*** Collected data
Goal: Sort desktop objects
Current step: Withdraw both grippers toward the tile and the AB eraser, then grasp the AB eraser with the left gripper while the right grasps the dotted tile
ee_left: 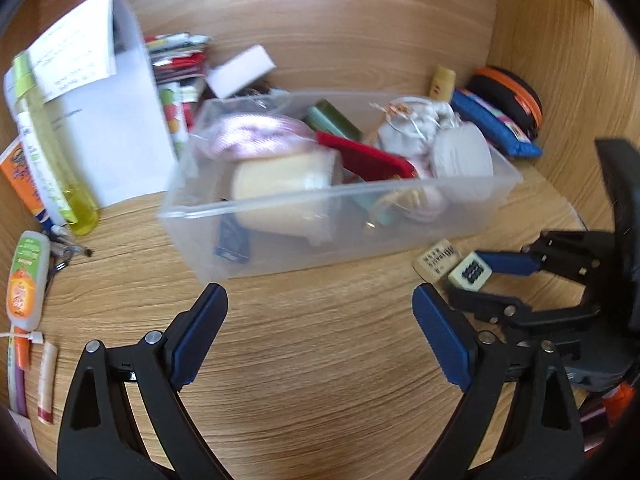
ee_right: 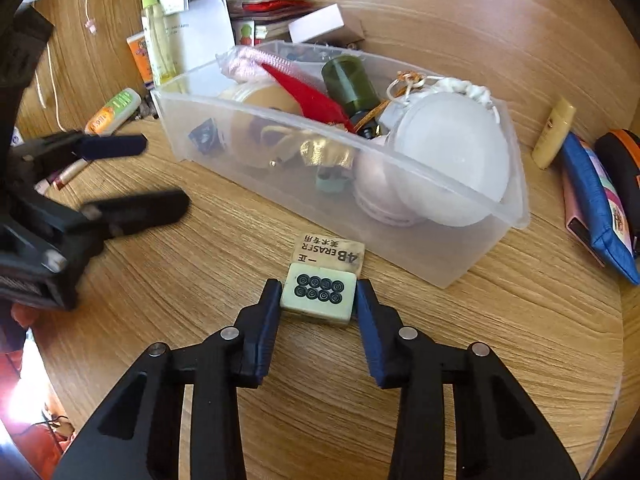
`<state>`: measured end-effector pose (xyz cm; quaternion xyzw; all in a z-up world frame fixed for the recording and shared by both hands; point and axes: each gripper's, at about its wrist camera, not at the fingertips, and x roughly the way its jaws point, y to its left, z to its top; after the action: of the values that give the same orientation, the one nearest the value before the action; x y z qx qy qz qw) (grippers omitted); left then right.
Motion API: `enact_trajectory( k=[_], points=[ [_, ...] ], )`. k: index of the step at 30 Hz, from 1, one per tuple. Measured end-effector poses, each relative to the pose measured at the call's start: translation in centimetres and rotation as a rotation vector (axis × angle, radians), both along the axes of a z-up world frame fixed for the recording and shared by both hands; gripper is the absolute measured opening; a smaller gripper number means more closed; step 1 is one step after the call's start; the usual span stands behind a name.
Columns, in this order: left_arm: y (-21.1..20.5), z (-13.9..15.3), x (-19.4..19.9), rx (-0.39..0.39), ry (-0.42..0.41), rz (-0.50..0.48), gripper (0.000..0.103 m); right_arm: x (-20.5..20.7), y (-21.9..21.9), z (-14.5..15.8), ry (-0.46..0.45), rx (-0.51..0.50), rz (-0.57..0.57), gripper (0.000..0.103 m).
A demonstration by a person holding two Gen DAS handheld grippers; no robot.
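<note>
A clear plastic bin (ee_left: 280, 248) (ee_right: 440, 256) full of small items stands on the wooden desk. In front of it lie a pale green mahjong tile (ee_right: 318, 294) (ee_left: 470, 272) and a 4B eraser (ee_right: 330, 254) (ee_left: 434, 258). My right gripper (ee_right: 318, 300) is shut on the mahjong tile, with the eraser just beyond it; it also shows in the left wrist view (ee_left: 480, 280). My left gripper (ee_left: 320, 336) is open and empty over bare desk in front of the bin; it shows blurred in the right wrist view (ee_right: 136, 176).
Left of the bin are a yellow-green bottle (ee_left: 52, 152), white papers (ee_left: 108, 112), a small tube (ee_left: 26, 280) and pens (ee_left: 46, 380). Right of it are a blue pouch (ee_right: 596, 208), a black-orange case (ee_left: 512, 96) and a cream tube (ee_right: 554, 132). Wooden walls enclose the back and right.
</note>
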<state>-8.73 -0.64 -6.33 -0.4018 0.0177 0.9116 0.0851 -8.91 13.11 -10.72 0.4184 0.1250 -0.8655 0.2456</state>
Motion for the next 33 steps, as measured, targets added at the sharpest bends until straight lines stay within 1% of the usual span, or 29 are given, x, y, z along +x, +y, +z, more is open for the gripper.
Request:
enact_trajectory(
  k=[4, 8, 13, 20, 22, 23, 24, 26, 27, 28, 30, 33],
  points=[
    [1.9, -0.9, -0.6, 0.006, -0.041, -0.062, 0.095, 0.2, 1.9, 1.0, 0.014, -0.045, -0.037, 0.034],
    [4.0, -1.9, -1.4, -0.003, -0.081, -0.104, 0.095, 0.3, 4.7, 1.7, 0.02, -0.083, -0.102, 0.034],
    [6.2, -2.3, -2.2, 0.002, -0.098, -0.123, 0.095, 0.4, 8.1, 2.2, 0.03, -0.118, -0.177, 0.034],
    [8.5, -2.8, -3.5, -0.011, -0.127, -0.137, 0.093, 0.2, 9.5, 2.5, 0.046, -0.144, -0.187, 0.034],
    [8.9, -2.8, -3.8, -0.017, -0.132, -0.137, 0.08, 0.2, 9.5, 2.5, 0.052, -0.149, -0.18, 0.034],
    [9.0, -2.8, -3.8, -0.026, -0.128, -0.133, 0.079, 0.1, 9.4, 2.5, 0.052, -0.153, -0.176, 0.034],
    [9.2, -2.8, -3.9, -0.033, -0.123, -0.126, 0.075, 0.2, 9.4, 2.5, 0.052, -0.158, -0.172, 0.034],
    [9.2, -2.7, -3.8, -0.033, -0.116, -0.117, 0.071, 0.2, 9.3, 2.4, 0.052, -0.162, -0.165, 0.034],
    [9.1, -2.7, -3.8, -0.034, -0.112, -0.114, 0.066, 0.2, 9.3, 2.4, 0.053, -0.162, -0.163, 0.034],
    [9.1, -2.6, -3.7, -0.041, -0.104, -0.111, 0.054, 0.2, 9.3, 2.3, 0.053, -0.162, -0.161, 0.034],
    [8.9, -2.6, -3.5, -0.045, -0.095, -0.111, 0.044, 0.2, 9.3, 2.3, 0.054, -0.163, -0.157, 0.034],
    [8.7, -2.6, -3.4, -0.035, -0.093, -0.114, 0.044, 0.3, 9.1, 2.4, 0.056, -0.167, -0.153, 0.034]
  ],
)
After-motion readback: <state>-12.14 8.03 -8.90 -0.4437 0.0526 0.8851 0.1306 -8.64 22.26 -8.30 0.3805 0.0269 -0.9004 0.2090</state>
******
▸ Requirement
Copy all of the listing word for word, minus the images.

▸ Solution to this exercise
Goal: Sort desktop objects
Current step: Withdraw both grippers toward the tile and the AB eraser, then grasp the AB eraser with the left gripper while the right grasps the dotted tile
ee_left: 
ee_right: 
`<state>`: measured end-effector pose (xyz cm; quaternion xyzw; all in a z-up world frame fixed for the recording and shared by both hands; point and axes: each gripper's, at about its wrist camera, not at the fingertips, and x roughly the way its jaws point, y to its left, z to its top; after the action: of the values that give the same orientation, the one nearest the value before the action; x y z qx qy qz qw) (grippers omitted); left then right.
Motion API: `enact_trajectory( k=[_], points=[ [_, ...] ], )`. k: index of the step at 30 Hz, from 1, one per tuple. Measured end-effector poses, each relative to the pose measured at the call's start: translation in centimetres and rotation as a rotation vector (axis × angle, radians), both along the axes of a z-up world frame fixed for the recording and shared by both hands; gripper is the absolute measured opening; a smaller gripper number means more closed; step 1 is one step after the call's start; the usual span stands behind a name.
Columns, in this order: left_arm: y (-21.1..20.5), z (-13.9..15.3), x (-19.4..19.9), rx (-0.39..0.39), ry (-0.42..0.41), rz (-0.50..0.48), gripper (0.000..0.103 m); right_arm: x (-20.5..20.7), y (-21.9..21.9), z (-14.5..15.8), ry (-0.46..0.45), rx (-0.51..0.50), rz (-0.57..0.57), gripper (0.000..0.103 m).
A demonstration by a person holding two Gen DAS handheld grippers; no robot.
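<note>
A clear plastic bin (ee_left: 280, 248) (ee_right: 440, 256) full of small items stands on the wooden desk. In front of it lie a pale green mahjong tile (ee_right: 318, 294) (ee_left: 470, 272) and a 4B eraser (ee_right: 330, 254) (ee_left: 434, 258). My right gripper (ee_right: 318, 300) is shut on the mahjong tile, with the eraser just beyond it; it also shows in the left wrist view (ee_left: 480, 280). My left gripper (ee_left: 320, 336) is open and empty over bare desk in front of the bin; it shows blurred in the right wrist view (ee_right: 136, 176).
Left of the bin are a yellow-green bottle (ee_left: 52, 152), white papers (ee_left: 108, 112), a small tube (ee_left: 26, 280) and pens (ee_left: 46, 380). Right of it are a blue pouch (ee_right: 596, 208), a black-orange case (ee_left: 512, 96) and a cream tube (ee_right: 554, 132). Wooden walls enclose the back and right.
</note>
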<state>-8.73 -0.64 -6.33 -0.4018 0.0177 0.9116 0.0851 -8.91 13.11 -10.72 0.4184 0.1250 -0.8655 0.2456</state>
Motion for the next 33 steps, as measured, targets added at the sharpest bends until straight lines stay within 1% of the usual span, or 29 are given, x, y, z along +x, +y, +z, more is open for the gripper.
Request:
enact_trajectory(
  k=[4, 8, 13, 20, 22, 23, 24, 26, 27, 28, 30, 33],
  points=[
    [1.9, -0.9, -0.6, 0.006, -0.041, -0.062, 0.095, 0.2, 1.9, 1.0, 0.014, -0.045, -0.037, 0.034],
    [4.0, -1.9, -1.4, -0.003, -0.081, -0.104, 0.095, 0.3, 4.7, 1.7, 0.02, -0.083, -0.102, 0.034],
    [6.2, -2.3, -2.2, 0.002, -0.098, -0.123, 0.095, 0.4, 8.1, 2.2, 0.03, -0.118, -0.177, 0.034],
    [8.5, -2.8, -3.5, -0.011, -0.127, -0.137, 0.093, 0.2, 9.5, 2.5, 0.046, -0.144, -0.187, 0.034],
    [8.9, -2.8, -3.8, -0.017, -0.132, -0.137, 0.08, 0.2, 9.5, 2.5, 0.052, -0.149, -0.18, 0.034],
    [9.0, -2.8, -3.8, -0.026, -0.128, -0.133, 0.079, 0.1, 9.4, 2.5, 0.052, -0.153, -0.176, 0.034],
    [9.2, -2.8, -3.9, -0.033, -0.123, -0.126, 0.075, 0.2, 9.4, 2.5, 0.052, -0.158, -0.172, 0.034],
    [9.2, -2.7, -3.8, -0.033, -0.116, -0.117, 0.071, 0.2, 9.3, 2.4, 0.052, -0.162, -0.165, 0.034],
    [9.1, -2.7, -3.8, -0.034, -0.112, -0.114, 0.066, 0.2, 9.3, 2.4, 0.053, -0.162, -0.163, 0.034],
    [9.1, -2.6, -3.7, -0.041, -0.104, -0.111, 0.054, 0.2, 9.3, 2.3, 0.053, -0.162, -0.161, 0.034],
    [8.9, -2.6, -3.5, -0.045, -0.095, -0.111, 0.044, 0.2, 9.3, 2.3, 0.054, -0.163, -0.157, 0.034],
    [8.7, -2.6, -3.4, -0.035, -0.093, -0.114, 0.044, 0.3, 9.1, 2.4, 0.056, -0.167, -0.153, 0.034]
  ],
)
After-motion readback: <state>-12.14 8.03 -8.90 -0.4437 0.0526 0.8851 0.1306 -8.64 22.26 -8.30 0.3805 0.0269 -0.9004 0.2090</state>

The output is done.